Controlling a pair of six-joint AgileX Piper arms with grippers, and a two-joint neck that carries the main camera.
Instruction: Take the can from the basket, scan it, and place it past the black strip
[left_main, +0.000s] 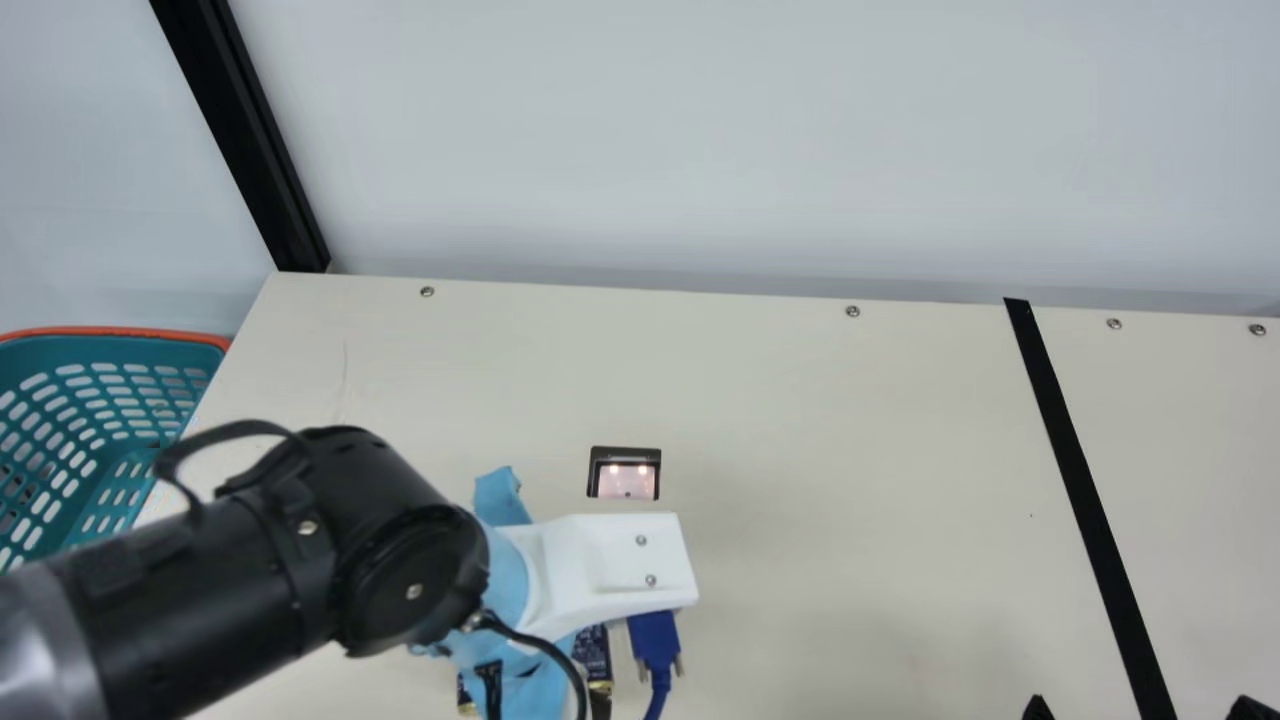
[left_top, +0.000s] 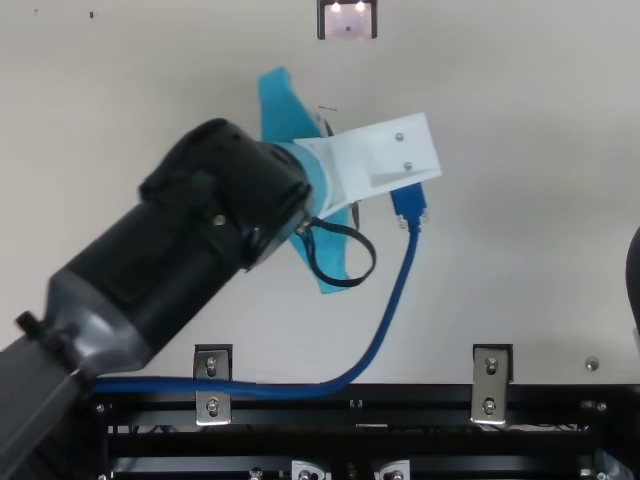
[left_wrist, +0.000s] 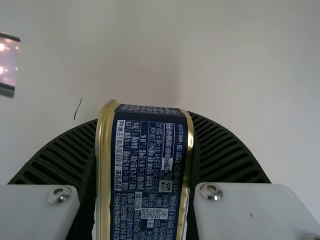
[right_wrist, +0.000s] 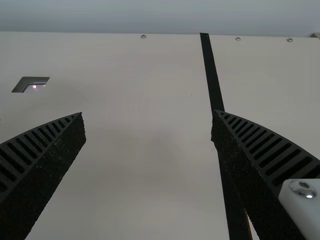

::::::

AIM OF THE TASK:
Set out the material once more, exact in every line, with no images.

ANSWER BELOW:
Controlling a pair of six-joint AgileX Piper arms with grippers, and a two-joint neck that carries the main camera.
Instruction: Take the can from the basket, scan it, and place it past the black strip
[left_main, +0.000s] 
[left_top, +0.000s] 
[left_wrist, +0.000s] 
[right_wrist, +0.000s] 

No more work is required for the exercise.